:: What to do ::
Your output should be the records below, word for word and picture-free.

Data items
****************
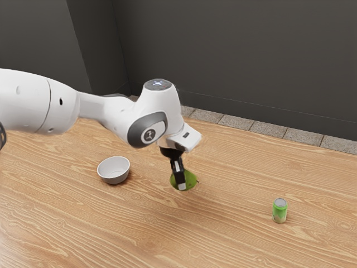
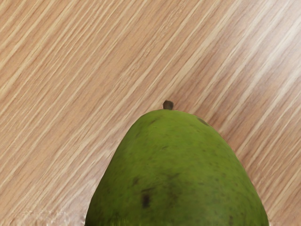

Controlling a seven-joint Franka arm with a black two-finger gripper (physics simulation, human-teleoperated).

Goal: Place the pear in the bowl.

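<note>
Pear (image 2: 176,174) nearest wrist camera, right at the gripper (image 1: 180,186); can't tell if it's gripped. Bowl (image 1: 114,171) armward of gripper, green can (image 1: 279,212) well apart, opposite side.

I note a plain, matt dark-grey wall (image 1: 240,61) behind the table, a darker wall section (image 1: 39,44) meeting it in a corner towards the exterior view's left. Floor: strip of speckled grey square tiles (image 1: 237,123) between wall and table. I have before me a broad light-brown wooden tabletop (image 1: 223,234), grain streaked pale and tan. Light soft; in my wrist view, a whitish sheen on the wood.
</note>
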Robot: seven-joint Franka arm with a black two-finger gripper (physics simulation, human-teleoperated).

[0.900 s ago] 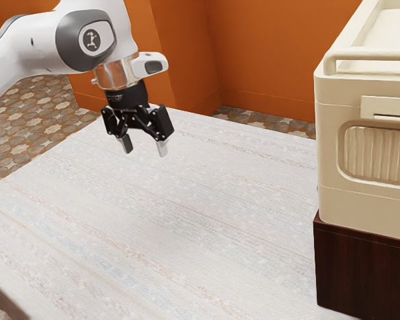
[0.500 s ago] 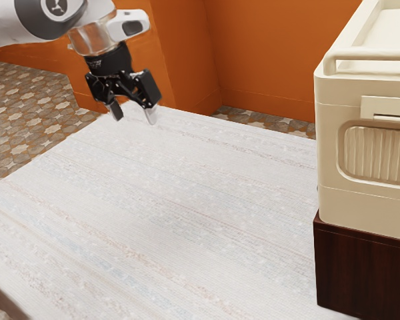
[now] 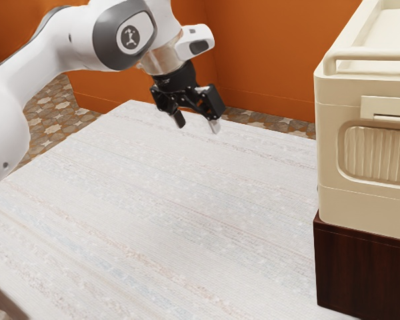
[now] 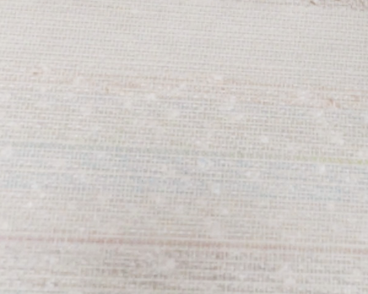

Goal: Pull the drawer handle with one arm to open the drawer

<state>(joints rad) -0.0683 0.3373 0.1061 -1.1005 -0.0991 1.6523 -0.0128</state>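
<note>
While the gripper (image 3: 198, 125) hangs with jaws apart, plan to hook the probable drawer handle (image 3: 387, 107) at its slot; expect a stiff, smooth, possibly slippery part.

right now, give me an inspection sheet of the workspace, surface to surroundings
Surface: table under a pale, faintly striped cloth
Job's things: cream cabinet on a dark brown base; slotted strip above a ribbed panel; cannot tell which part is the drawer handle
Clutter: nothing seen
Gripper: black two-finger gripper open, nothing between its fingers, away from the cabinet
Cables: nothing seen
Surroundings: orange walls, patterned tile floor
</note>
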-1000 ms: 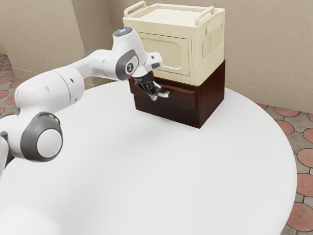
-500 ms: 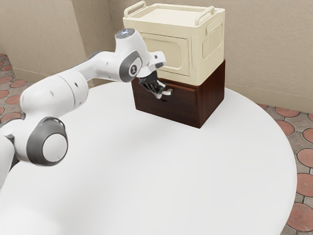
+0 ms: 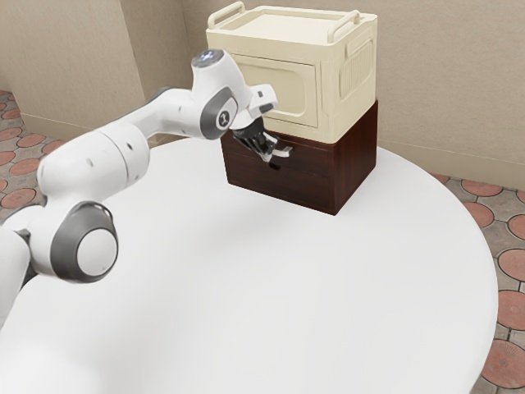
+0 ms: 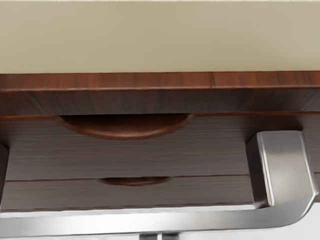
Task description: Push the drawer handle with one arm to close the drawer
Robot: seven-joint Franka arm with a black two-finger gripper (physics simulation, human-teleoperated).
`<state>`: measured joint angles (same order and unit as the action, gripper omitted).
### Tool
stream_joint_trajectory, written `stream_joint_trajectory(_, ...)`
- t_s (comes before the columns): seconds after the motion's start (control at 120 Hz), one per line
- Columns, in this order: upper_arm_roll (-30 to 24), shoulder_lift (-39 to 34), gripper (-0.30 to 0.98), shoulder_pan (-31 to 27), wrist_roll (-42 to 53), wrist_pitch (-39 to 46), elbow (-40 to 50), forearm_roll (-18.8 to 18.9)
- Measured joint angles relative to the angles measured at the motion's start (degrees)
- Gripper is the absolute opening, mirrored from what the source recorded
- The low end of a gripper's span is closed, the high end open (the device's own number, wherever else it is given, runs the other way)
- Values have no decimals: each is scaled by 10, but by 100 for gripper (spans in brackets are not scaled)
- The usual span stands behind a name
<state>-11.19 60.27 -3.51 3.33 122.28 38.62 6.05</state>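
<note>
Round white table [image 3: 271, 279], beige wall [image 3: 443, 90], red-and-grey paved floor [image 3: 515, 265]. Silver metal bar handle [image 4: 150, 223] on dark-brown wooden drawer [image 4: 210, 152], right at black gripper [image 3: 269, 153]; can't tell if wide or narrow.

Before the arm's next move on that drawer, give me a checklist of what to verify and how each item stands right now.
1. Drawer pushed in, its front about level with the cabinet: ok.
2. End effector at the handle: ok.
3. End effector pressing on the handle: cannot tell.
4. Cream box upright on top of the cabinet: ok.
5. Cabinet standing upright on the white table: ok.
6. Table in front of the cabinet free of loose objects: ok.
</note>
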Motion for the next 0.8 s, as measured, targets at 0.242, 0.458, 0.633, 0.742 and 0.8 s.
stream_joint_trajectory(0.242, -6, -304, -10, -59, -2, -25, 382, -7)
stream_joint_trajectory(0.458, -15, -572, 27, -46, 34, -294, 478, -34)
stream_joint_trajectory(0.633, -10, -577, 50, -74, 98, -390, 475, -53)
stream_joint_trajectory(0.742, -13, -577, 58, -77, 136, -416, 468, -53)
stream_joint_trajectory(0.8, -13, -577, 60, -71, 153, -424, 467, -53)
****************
:: Answer to this exercise ::
Controlling a seven-joint Franka arm with a black two-finger gripper (physics simulation, human-teleoperated).

Goal: Place the pear in the bowl.

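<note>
Pear (image 2: 176,174) nearest wrist camera, right at the gripper (image 1: 180,186); can't tell if it's gripped. Bowl (image 1: 114,171) armward of gripper, green can (image 1: 279,212) well apart, opposite side.

I note a plain, matt dark-grey wall (image 1: 240,61) behind the table, a darker wall section (image 1: 39,44) meeting it in a corner towards the exterior view's left. Floor: strip of speckled grey square tiles (image 1: 237,123) between wall and table. I have before me a broad light-brown wooden tabletop (image 1: 223,234), grain streaked pale and tan. Light soft; in my wrist view, a whitish sheen on the wood.
</note>
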Robot: seven-joint Franka arm with a black two-finger gripper (physics simulation, human-teleoperated).

[0.900 s ago] 
[0.500 s ago] 
[now] 
[now] 

Goal: Pull the drawer handle with one arm to open the drawer

<state>(joints rad) -0.0683 0.3373 0.1061 -1.1005 -0.0991 1.6523 -0.0128</state>
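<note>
While the gripper (image 3: 198, 125) hangs with jaws apart, plan to hook the probable drawer handle (image 3: 387, 107) at its slot; expect a stiff, smooth, possibly slippery part.

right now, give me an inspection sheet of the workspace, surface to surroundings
Surface: table under a pale, faintly striped cloth
Job's things: cream cabinet on a dark brown base; slotted strip above a ribbed panel; cannot tell which part is the drawer handle
Clutter: nothing seen
Gripper: black two-finger gripper open, nothing between its fingers, away from the cabinet
Cables: nothing seen
Surroundings: orange walls, patterned tile floor
</note>
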-1000 ms: 
-500 ms: 
+0 ms: 
+0 ms: 
Task description: Push the drawer handle with one arm to close the drawer
Robot: seven-joint Franka arm with a black two-finger gripper (physics simulation, human-teleoperated).
`<state>`: measured joint angles (same order and unit as the action, gripper omitted).
### Tool
stream_joint_trajectory, written `stream_joint_trajectory(_, ...)`
- t_s (comes before the columns): seconds after the motion's start (control at 120 Hz), one per line
- Columns, in this order: upper_arm_roll (-30 to 24), shoulder_lift (-39 to 34), gripper (-0.30 to 0.98), shoulder_pan (-31 to 27), wrist_roll (-42 to 53), wrist_pitch (-39 to 46), elbow (-40 to 50), forearm_roll (-18.8 to 18.9)
- Measured joint angles relative to the angles measured at the motion's start (degrees)
- Gripper is the absolute opening, mirrored from what the source recorded
- The low end of a gripper's span is closed, the high end open (the device's own number, wherever else it is given, runs the other way)
- Values have no decimals: each is scaled by 10, but by 100 for gripper (spans in brackets are not scaled)
- The usual span stands behind a name
<state>-11.19 60.27 -3.51 3.33 122.28 38.62 6.05</state>
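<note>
Round white table [image 3: 271, 279], beige wall [image 3: 443, 90], red-and-grey paved floor [image 3: 515, 265]. Silver metal bar handle [image 4: 150, 223] on dark-brown wooden drawer [image 4: 210, 152], right at black gripper [image 3: 269, 153]; can't tell if wide or narrow.

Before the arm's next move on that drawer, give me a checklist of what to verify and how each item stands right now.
1. Drawer pushed in, its front about level with the cabinet: ok.
2. End effector at the handle: ok.
3. End effector pressing on the handle: cannot tell.
4. Cream box upright on top of the cabinet: ok.
5. Cabinet standing upright on the white table: ok.
6. Table in front of the cabinet free of loose objects: ok.
</note>
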Motion for the next 0.8 s, as measured, targets at 0.242, 0.458, 0.633, 0.742 and 0.8 s.
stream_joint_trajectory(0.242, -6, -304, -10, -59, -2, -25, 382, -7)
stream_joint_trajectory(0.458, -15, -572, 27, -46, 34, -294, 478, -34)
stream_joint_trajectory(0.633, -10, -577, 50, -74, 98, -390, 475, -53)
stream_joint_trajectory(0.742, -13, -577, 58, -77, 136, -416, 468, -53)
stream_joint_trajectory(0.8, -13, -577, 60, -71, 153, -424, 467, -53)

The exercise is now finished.